|Comune di Terlizzi|
Location of Terlizzi in Italy
|Metropolitan city||Bari (BA)|
|• Mayor||Ninni Gemmato (PdL)|
|• Total||69.23 km2 (26.73 sq mi)|
|Elevation||191 m (627 ft)|
(1 January 2016)
|• Density||390/km2 (1,000/sq mi)|
|Time zone||UTC+1 (CET)|
|• Summer (DST)||UTC+2 (CEST)|
|Patron saint||Madonna of Sovereto|
|Saint day||April 23|
Terlizzi (Barese: Terrèzz) is a town and comune of the region of Apulia in southern Italy, in the Metropolitan City of Bari, lying to the west of the seaport of Bari on the Adriatic Sea, in the midst of a fertile plain. As of 2016[update], its population was some 27,000.
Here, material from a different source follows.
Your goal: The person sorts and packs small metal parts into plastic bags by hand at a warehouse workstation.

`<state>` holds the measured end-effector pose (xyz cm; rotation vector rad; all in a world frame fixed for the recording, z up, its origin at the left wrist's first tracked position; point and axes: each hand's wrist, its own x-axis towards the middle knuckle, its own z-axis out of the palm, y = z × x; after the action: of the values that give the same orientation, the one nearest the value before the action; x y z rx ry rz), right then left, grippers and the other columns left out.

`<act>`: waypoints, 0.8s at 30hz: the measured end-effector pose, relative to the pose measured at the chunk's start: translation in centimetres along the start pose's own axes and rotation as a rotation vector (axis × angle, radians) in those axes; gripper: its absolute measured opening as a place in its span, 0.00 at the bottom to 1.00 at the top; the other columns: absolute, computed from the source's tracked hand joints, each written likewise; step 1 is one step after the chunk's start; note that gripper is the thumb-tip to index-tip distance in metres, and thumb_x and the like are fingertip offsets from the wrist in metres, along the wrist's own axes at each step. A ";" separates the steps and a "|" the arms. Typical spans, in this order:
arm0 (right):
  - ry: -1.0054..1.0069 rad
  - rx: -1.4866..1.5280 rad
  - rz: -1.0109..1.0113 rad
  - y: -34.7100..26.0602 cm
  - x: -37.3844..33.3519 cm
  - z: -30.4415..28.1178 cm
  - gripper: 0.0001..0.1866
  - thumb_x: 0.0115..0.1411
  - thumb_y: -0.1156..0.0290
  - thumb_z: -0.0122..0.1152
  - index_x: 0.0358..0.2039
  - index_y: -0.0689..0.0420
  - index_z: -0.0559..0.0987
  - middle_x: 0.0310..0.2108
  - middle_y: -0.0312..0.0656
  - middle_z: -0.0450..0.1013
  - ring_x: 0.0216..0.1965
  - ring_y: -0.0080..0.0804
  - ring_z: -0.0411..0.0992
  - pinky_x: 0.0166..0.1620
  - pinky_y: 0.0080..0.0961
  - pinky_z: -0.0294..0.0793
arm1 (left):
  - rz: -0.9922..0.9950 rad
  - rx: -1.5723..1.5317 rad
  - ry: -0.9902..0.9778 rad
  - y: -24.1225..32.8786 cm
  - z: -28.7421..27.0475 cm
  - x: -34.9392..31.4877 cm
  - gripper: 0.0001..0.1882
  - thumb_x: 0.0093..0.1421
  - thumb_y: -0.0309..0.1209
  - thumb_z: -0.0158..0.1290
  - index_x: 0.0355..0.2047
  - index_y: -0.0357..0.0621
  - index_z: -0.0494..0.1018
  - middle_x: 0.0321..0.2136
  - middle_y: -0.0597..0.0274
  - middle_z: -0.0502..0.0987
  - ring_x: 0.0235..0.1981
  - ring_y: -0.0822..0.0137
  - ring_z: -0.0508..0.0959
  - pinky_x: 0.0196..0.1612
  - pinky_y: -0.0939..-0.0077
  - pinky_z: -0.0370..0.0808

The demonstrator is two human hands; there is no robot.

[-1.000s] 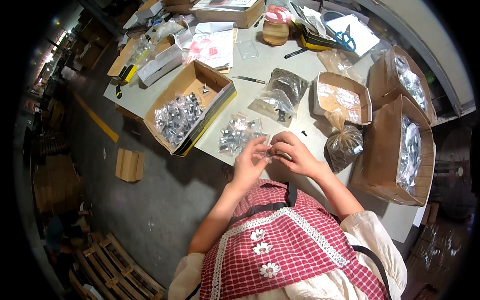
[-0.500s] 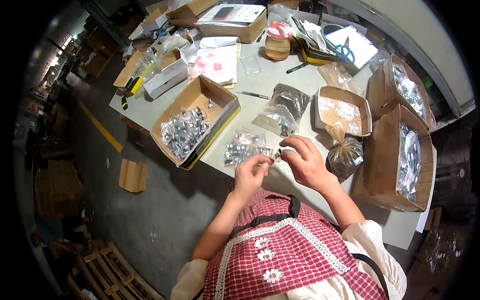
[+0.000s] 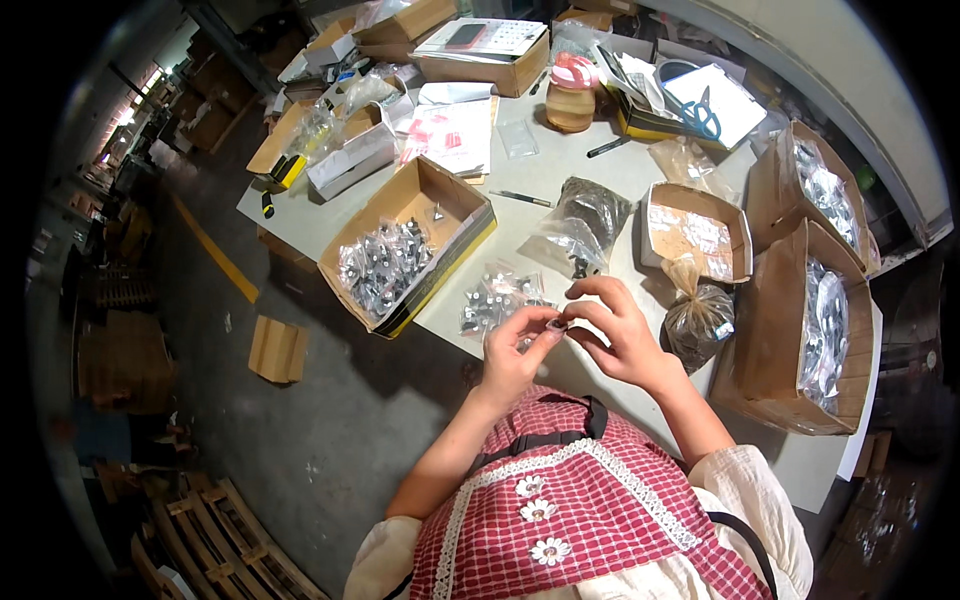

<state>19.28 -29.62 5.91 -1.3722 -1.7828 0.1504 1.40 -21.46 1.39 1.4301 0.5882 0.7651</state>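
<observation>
Just in front of my apron, both hands meet fingertip to fingertip. Thumb and forefinger of my left hand [image 3: 513, 352] are closed on what looks like a small clear plastic bag, mostly hidden by the fingers. My right hand [image 3: 622, 338] pinches a small dark part [image 3: 557, 325] against it; its exact shape is too small to tell. Behind my left hand lies a pile of small clear bags [image 3: 495, 298] with black-and-white parts inside. Beyond my right fingers, an open plastic bag [image 3: 590, 222] of dark small parts lies on its side, some parts at its mouth.
An open cardboard box [image 3: 462, 215] of filled little bags stands left. At right are a shallow box [image 3: 745, 250] of white pieces, a tied bag [image 3: 698, 325] and two tall cartons [image 3: 762, 330]. A jar [image 3: 571, 100], scissors [image 3: 703, 115] and papers [image 3: 450, 135] lie farther back.
My hands have come together; the right fingers brought the dark part to the left fingertips. The whole view has shifted slightly, with the table things appearing farther right.
</observation>
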 end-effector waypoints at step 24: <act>0.146 0.283 0.358 -0.3 -0.5 1.9 0.09 0.53 0.80 0.67 0.33 0.62 0.77 0.30 0.44 0.76 0.31 0.35 0.78 0.36 0.28 0.76 | 0.053 0.181 0.066 0.4 0.1 -0.2 0.12 0.66 0.26 0.54 0.48 0.36 0.79 0.41 0.60 0.84 0.39 0.75 0.81 0.43 0.81 0.77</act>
<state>17.82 -29.44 4.58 -1.4404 -1.3265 0.4642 1.30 -21.64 1.79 1.5969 0.6867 0.8195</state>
Terlizzi is first mentioned in an 8th-century AD document, when its Lombard possessor donated the area to the Abbey of Montecassino. After the Byzantine domination, from the 11th century Trelizzi was under the influence of the counts of Giovinazzo, whose member Amico fortified both the cities. Later it was ruled by the Tuzziaco, Wrunfort, Orsini di Taranto and Grimaldi families. The oldest map of Terlizzi still hangs in the Palace at Monte Carlo of the latter's house.
It became a commune after the Unification of Italy in 1861, when it had 18,000 inhabitants.
It had a castle which at one time was very strong, and occasionally resorted to by the Emperor Frederick II, and later by the Aragonese sovereigns of Naples. Its remains include a 31-metre (102 ft) high clock tower in the center of town that was built by the Norman conquerors in the 12th century AD. The back-lit clock on that tower is the second largest in Europe after Big Ben.
The Co-Cathedral of San Michle Arcangelo was built in Neo-Classicist style in the 18th and 19th centuries, replacing the old Romanesque Duomo of the 13th century. It houses several canvasses and a notable collection of wooden statues.
The walls and towers of the town remain, but the fosse was turned into boulevards.
In 1745, a fine Greek-made inkstand inlaid in silver was found in a nearby, ancient cove, in Suberito (at now, Sovereto). Starting from that date, was built a 22-metre (72 ft) tall triumphal wagon to keep the picture in Terlizzi's streets.
One of the last remaining stretches of the Appian Way that is still unpaved runs through the outskirts of Terlizzi. This stretch of the Appian Way is part of the Via Appia Traiana, built by Emperor Trajan sometime around 115 AD. Just off this road, 1 kilometre (0.6 miles) out of the town, is the church of Santa Maria di Cesano, built in 1055 AD. It houses a precious Byzantine fresco of Christ Pantocrator. In the centre of the city is notable the big Palace built by the Barons de Gemmis, with the annexed church of Santa Maria La Nova. It is from the 18th century and was designed by the architect Luigi Vanvitelli.